WHAT TO DO
Line by line, print the records exactly, and keep images out of the copy.

DATASET EXTRACT
'''

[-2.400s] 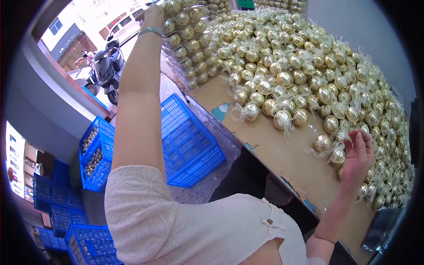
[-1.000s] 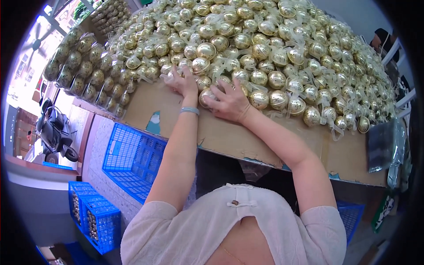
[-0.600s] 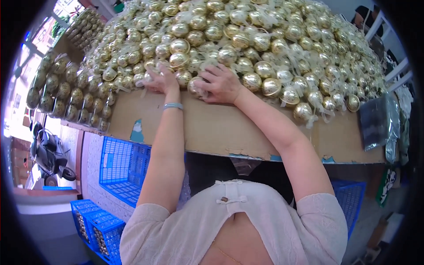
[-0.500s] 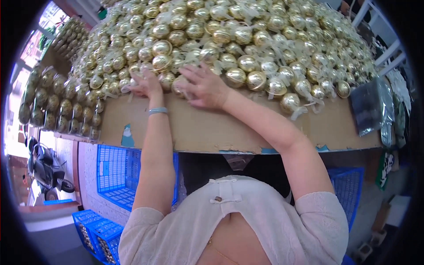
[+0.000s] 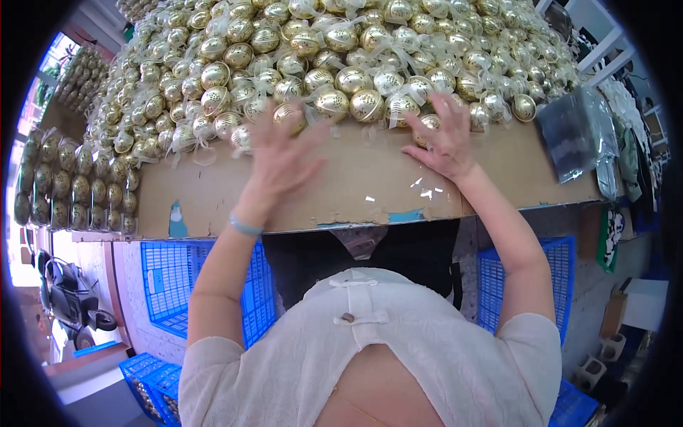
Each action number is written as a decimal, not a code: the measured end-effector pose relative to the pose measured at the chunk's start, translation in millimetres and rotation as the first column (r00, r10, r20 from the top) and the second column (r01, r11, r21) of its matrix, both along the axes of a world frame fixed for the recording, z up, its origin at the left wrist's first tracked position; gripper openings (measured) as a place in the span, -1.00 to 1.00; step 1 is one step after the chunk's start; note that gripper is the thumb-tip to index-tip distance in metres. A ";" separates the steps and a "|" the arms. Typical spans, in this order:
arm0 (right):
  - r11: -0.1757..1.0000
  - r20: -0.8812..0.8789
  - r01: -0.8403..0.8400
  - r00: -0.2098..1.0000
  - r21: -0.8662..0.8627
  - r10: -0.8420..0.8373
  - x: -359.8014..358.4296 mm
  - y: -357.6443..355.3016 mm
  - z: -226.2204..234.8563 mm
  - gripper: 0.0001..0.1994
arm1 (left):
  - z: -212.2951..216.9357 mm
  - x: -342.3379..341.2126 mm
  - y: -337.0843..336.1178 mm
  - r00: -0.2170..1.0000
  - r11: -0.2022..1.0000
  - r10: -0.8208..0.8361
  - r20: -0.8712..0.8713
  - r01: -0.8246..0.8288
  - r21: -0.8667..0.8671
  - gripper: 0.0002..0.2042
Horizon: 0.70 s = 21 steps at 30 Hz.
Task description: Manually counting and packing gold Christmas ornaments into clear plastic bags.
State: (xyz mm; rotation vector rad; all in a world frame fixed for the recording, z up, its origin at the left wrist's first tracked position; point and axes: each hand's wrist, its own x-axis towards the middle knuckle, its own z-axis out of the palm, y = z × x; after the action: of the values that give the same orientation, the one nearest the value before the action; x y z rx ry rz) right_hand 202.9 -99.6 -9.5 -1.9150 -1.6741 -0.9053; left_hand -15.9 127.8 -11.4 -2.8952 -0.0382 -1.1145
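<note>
Left hand (image 5: 281, 153): raised to the near edge of the heap, fingers spread and slightly curled, palm turned away from the camera. The hand is blurred. It grips nothing; the fingertips reach the front row of gold balls (image 5: 334, 103), each of which sits in a clear wrapper with a twisted top. Whether the fingertips actually touch a ball cannot be told through the blur. A light blue band (image 5: 245, 226) circles the left wrist. The left forearm runs up almost straight from the lower left, bare to the short sleeve.

Right hand (image 5: 442, 139): also open, fingers splayed, laid flat with the palm down at the front of the heap. The fingers rest over one wrapped ball (image 5: 427, 122) at the edge, covering part of it without closing round it. The right forearm comes up from the lower right, bent at the elbow, and leans inward toward the hand.

The heap of balls lies on a sheet of brown cardboard (image 5: 356, 192), piled deep from the near edge to the far rim of the view. The bare front strip of the cardboard lies under both wrists.

Surroundings: the person wears a white top (image 5: 370, 349). Blue plastic crates (image 5: 171, 285) stand on the floor at lower left, and another blue crate (image 5: 498, 285) stands at right. Trays of more gold balls (image 5: 64, 185) are stacked at far left. A dark plastic-wrapped packet (image 5: 576, 135) lies at the right end of the cardboard. A scooter (image 5: 67, 299) stands at lower left.
</note>
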 end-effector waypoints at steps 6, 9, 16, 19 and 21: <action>0.991 0.207 -0.118 0.970 -0.063 0.128 32.5 45.4 -6.4 -0.44 | 3.1 83.2 -8.4 0.930 0.933 -0.227 -0.288 0.293 0.211 -0.56; 0.991 0.147 -0.129 0.981 0.018 0.125 40.0 53.9 -8.3 -0.52 | 2.8 110.8 2.9 0.925 0.912 -0.255 -0.280 0.327 0.250 -0.57; 0.980 0.092 -0.198 0.977 0.026 0.195 63.1 61.5 1.1 -0.55 | 3.2 131.4 9.2 0.924 0.907 -0.302 -0.236 0.355 0.226 -0.54; 0.974 0.076 -0.225 0.972 0.031 0.222 72.2 63.4 -2.9 -0.52 | 1.2 140.0 16.3 0.922 0.907 -0.316 -0.226 0.363 0.214 -0.56; 0.971 0.070 -0.237 0.970 0.031 0.235 81.3 60.3 -6.2 -0.49 | 2.4 150.1 17.8 0.918 0.899 -0.325 -0.225 0.374 0.228 -0.56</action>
State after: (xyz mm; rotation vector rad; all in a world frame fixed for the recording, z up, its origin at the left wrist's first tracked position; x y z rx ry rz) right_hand 284.2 -39.2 -15.7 -1.6325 -1.8605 -0.9068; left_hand 134.2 145.7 -9.1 -2.8022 0.6170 -0.8034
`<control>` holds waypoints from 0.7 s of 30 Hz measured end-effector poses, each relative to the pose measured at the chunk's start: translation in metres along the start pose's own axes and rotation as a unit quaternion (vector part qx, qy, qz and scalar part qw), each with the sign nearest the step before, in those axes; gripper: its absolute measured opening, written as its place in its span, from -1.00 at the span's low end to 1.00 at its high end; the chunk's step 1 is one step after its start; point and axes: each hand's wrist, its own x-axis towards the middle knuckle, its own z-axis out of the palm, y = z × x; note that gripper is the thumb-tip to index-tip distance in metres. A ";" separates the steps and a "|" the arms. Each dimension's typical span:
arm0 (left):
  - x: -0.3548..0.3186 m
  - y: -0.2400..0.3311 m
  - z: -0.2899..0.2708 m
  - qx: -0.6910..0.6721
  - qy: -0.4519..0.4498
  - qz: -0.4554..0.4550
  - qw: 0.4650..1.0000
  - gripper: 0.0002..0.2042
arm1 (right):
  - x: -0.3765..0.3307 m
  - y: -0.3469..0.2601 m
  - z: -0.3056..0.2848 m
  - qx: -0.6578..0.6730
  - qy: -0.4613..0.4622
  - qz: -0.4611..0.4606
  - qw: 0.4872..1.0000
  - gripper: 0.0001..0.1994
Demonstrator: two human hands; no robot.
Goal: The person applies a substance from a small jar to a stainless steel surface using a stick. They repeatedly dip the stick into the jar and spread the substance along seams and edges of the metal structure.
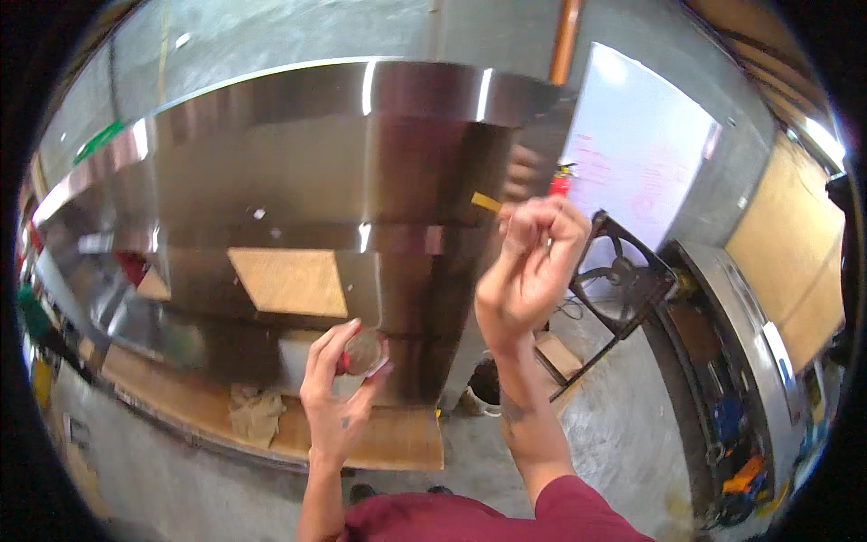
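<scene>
In front of me stands a large shiny steel panel point(271, 172) with a pale wood-coloured four-sided patch point(291, 282), either an opening or something on its face. My right hand point(535, 257) is raised by the panel's right edge, fingers pinched on a short yellow strip point(486, 201). Its reflection shows in the metal. Lower down, my left hand point(334, 384) curls around a small round thing point(364, 352) with a brownish middle and a bit of red at its side. Blur hides exactly what it is.
Under the panel lies a wooden board point(388, 438) with crumpled brown paper point(256, 414). To the right are a bucket point(486, 384), a black-framed fan-like stand point(623, 275), a whiteboard point(637, 135), a red fire extinguisher point(561, 182) and a steel-edged bench point(745, 339) with tools.
</scene>
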 end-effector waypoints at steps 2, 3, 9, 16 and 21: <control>-0.001 0.000 0.004 -0.010 0.008 0.005 1.000 -0.33 | -0.034 -0.033 -0.024 -0.039 -0.136 0.062 0.988 -0.91; -0.001 0.001 0.007 -0.026 0.014 0.017 0.999 -0.35 | -0.046 -0.051 -0.036 -0.062 -0.194 0.086 0.975 -0.91; -0.005 0.016 0.025 -0.030 0.007 0.035 0.999 -0.31 | -0.076 -0.078 -0.069 -0.083 -0.335 0.076 0.935 -0.79; -0.017 0.021 0.042 -0.035 -0.008 0.032 0.999 -0.30 | -0.078 -0.075 -0.081 -0.124 -0.362 0.065 0.922 -0.78; -0.010 0.020 0.047 -0.052 -0.016 0.019 0.998 -0.33 | -0.074 -0.077 -0.082 -0.168 -0.304 0.023 0.938 -0.75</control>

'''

EXPECTED OUTPUT
[-2.400s] 
[-1.000s] 
[-0.600s] 
[-0.500s] 
[+0.000s] 
Each action number is written as a decimal, not a code: the measured end-effector pose relative to the pose measured at the chunk's start, translation in millimetres and rotation as the first column (r00, r10, r20 from the top) and the second column (r01, r11, r21) of its matrix, both along the axes of a world frame fixed for the recording, z up, its origin at the left wrist's first tracked position; gripper openings (measured) as a place in the span, -1.00 to 1.00; step 1 is one step after the chunk's start; note that gripper is the thumb-tip to index-tip distance in metres. A ";" separates the steps and a "|" the arms. Typical spans, in this order:
arm0 (right):
  - r11: -0.1757..1.0000
  - r20: -0.8812..0.8789
  - r01: -0.8403..0.8400
  - r00: -0.2098..1.0000
  - r21: -0.8662..0.8627
  - r10: -0.8420..0.8373
  - x: -359.8014..358.4296 mm
  - y: -357.6443..355.3016 mm
  - z: -226.2204..234.8563 mm
  - gripper: 0.0001..0.1994
arm1 (left):
  - z: -212.2951..216.9357 mm
  - x: -342.3379..341.2126 mm
  - y: -337.0843..336.1178 mm
  - r00: -0.2170..1.0000
  - r11: -0.2022..1.0000
  - r10: -0.8208..0.8361
  - r20: -0.8712..0.8713
  - r01: -0.8246..0.8288
  - r21: -0.8667..0.8671
  - gripper: 0.0002..0.2042
Horizon: 0.70 s = 21 steps at 30 Hz.
Task description: Manually counting and packing gold Christmas ornaments into clear plastic bags.
State: (xyz mm; rotation vector rad; all in a world frame fixed for the recording, z up, its origin at the left wrist's first tracked position; point and axes: each hand's wrist, its own x-axis towards the middle knuckle, its own z-axis out of the palm, y = z × x; after the action: of the values that give the same orientation, the one nearest the value before the action; x y z rx ry rz) right_hand 202.9 -99.6 -9.5 -1.9150 -1.6741 -0.9053; left_hand -15.9 127.8 -11.4 -2.8952 -0.0382 -1.1145
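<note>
Left hand (image 5: 281, 153): raised to the near edge of the heap, fingers spread and slightly curled, palm turned away from the camera. The hand is blurred. It grips nothing; the fingertips reach the front row of gold balls (image 5: 334, 103), each of which sits in a clear wrapper with a twisted top. Whether the fingertips actually touch a ball cannot be told through the blur. A light blue band (image 5: 245, 226) circles the left wrist. The left forearm runs up almost straight from the lower left, bare to the short sleeve.

Right hand (image 5: 442, 139): also open, fingers splayed, laid flat with the palm down at the front of the heap. The fingers rest over one wrapped ball (image 5: 427, 122) at the edge, covering part of it without closing round it. The right forearm comes up from the lower right, bent at the elbow, and leans inward toward the hand.

The heap of balls lies on a sheet of brown cardboard (image 5: 356, 192), piled deep from the near edge to the far rim of the view. The bare front strip of the cardboard lies under both wrists.

Surroundings: the person wears a white top (image 5: 370, 349). Blue plastic crates (image 5: 171, 285) stand on the floor at lower left, and another blue crate (image 5: 498, 285) stands at right. Trays of more gold balls (image 5: 64, 185) are stacked at far left. A dark plastic-wrapped packet (image 5: 576, 135) lies at the right end of the cardboard. A scooter (image 5: 67, 299) stands at lower left.
</note>
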 end-effector waypoints at steps 6, 9, 16, 19 and 21: <action>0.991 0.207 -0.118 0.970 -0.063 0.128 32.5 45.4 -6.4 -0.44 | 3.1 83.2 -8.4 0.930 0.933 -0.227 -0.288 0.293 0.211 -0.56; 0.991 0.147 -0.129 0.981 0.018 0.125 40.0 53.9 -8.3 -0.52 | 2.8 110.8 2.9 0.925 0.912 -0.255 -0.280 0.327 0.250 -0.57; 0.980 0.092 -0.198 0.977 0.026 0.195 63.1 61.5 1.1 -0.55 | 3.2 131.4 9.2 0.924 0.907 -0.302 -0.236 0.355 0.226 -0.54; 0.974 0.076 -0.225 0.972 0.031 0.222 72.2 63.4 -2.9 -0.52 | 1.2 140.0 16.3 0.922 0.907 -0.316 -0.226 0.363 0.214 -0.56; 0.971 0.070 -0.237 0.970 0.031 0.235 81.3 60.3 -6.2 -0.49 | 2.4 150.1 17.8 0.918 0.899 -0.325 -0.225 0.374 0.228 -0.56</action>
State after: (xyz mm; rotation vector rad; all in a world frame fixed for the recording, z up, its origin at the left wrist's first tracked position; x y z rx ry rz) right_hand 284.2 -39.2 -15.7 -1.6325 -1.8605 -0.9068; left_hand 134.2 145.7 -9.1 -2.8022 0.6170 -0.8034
`<control>` holds waypoints from 0.7 s of 30 Hz measured end-effector poses, each relative to the pose measured at the chunk's start: translation in metres along the start pose's own axes and rotation as a unit quaternion (vector part qx, qy, qz and scalar part qw), each with the sign nearest the step before, in those axes; gripper: its absolute measured opening, written as its place in its span, from -1.00 at the span's low end to 1.00 at its high end; the chunk's step 1 is one step after its start; point and axes: each hand's wrist, its own x-axis towards the middle knuckle, its own z-axis out of the palm, y = z × x; note that gripper is the thumb-tip to index-tip distance in metres. A ";" separates the steps and a "|" the arms. Each dimension's typical span:
arm0 (left):
  - x: -0.3548..0.3186 m
  - y: -0.2400..0.3311 m
  - z: -0.2899..0.2708 m
  - qx: -0.6910..0.6721
  - qy: -0.4519..0.4498
  - qz: -0.4554..0.4550
  - qw: 0.4650..1.0000
  - gripper: 0.0002..0.2042
arm1 (right):
  - x: -0.3765..0.3307 m
  - y: -0.3469..0.2601 m
  - z: -0.3056..0.2848 m
  - qx: -0.6578..0.6730
  - qy: -0.4613..0.4622
  - qz: -0.4611..0.4606
  - qw: 0.4872..1.0000
  - gripper: 0.0001..0.1994
Demonstrator: two human hands; no robot.
Goal: The person applies a substance from a small jar to a stainless steel surface using a stick. They repeatedly dip the stick into the jar and spread the substance along seams and edges of the metal structure.
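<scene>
In front of me stands a large shiny steel panel point(271, 172) with a pale wood-coloured four-sided patch point(291, 282), either an opening or something on its face. My right hand point(535, 257) is raised by the panel's right edge, fingers pinched on a short yellow strip point(486, 201). Its reflection shows in the metal. Lower down, my left hand point(334, 384) curls around a small round thing point(364, 352) with a brownish middle and a bit of red at its side. Blur hides exactly what it is.
Under the panel lies a wooden board point(388, 438) with crumpled brown paper point(256, 414). To the right are a bucket point(486, 384), a black-framed fan-like stand point(623, 275), a whiteboard point(637, 135), a red fire extinguisher point(561, 182) and a steel-edged bench point(745, 339) with tools.
</scene>
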 end-effector waypoints at steps 2, 3, 9, 16 and 21: <control>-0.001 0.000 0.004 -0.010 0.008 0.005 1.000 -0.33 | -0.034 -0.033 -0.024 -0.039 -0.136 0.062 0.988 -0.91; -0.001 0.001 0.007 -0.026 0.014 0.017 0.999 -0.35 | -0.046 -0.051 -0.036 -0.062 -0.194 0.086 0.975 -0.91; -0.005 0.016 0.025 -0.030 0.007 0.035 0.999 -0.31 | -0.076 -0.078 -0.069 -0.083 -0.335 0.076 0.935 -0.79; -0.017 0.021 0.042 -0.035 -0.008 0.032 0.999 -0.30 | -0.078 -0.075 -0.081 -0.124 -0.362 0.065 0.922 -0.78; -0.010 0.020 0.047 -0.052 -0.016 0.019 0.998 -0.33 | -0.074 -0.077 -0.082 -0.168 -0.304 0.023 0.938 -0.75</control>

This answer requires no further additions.